The duplicate check that blocked real writes. To survive re-runs on the same input, the agent skips any (deal, field, source-note) combination already present in the provenance log. The shipped version matched those rows without checking whether they were rehearsal rows, so weeks of dry-running had seeded the log with entries that then blocked the same suggestions from ever being written live. The fix was one condition (AND dry_run = 0), but the general lesson is sharper: your duplicate protection must distinguish “processed” from “actually applied,” or your rehearsals will block the real thing.

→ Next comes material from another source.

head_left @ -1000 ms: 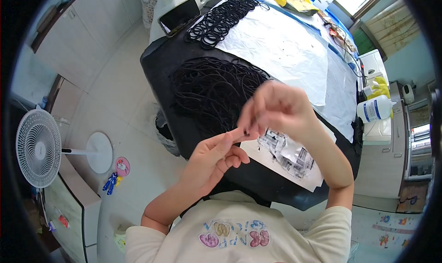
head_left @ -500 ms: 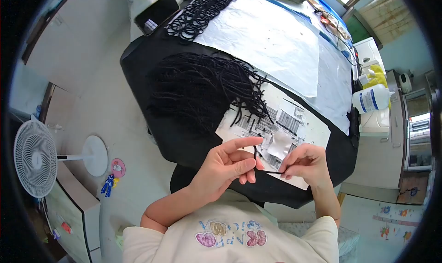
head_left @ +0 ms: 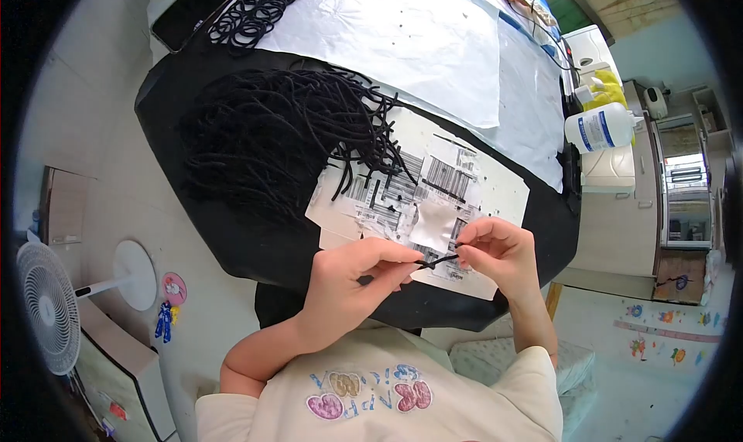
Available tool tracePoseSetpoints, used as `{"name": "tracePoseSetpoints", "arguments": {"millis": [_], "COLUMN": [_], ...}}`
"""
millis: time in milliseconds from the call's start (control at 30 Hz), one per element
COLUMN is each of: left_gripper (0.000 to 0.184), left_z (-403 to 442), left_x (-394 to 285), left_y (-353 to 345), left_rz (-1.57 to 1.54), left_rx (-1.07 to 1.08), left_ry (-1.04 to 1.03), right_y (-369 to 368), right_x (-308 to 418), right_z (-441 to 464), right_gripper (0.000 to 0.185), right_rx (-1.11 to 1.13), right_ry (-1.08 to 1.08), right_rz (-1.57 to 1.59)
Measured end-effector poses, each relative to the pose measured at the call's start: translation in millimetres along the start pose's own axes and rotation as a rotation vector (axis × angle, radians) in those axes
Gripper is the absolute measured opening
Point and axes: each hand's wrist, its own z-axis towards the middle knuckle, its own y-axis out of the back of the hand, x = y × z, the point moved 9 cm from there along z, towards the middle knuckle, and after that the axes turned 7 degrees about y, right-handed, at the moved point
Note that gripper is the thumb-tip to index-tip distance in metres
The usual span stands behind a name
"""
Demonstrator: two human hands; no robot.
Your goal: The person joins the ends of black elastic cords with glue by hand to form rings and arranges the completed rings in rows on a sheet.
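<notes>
Both hands (head_left: pixel 344 279) (head_left: pixel 507 256) pinch a black cord (head_left: pixel 443 260) — nearly straight.

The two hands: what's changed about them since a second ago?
The right hand has come toward the person, from close against the left hand to a little apart, beside it. A short black cord now stretches between them, held by both. The cord pile and white bottle stayed put.

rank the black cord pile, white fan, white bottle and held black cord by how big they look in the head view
1. Black cord pile
2. White fan
3. White bottle
4. Held black cord, judged by its visible stretch; the rest is hidden
</notes>
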Motion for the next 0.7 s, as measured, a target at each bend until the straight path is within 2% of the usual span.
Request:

Partial coverage from a leftover test cap. A per-run cap on how many deals to scan, sensible while testing, shipped at its low test value, and the run ordered deals newest-first, so the agent never reached the older, later-stage deals that actually had notes worth extracting. A partial pass is a safety issue, not just a coverage one: humans assume a field-filling agent has seen everything, and act on its silence. Test caps need an explicit production value and a logged “scanned X of Y” count.

The classic disaster, overwriting human edits, never fired. That is the architecture working: the owned namespace plus the skip-if-rep-filled rule make it structurally hard, not merely discouraged. The failures that remained were all recoverable operational faults, visible in the provenance log, fixed without any data cleanup.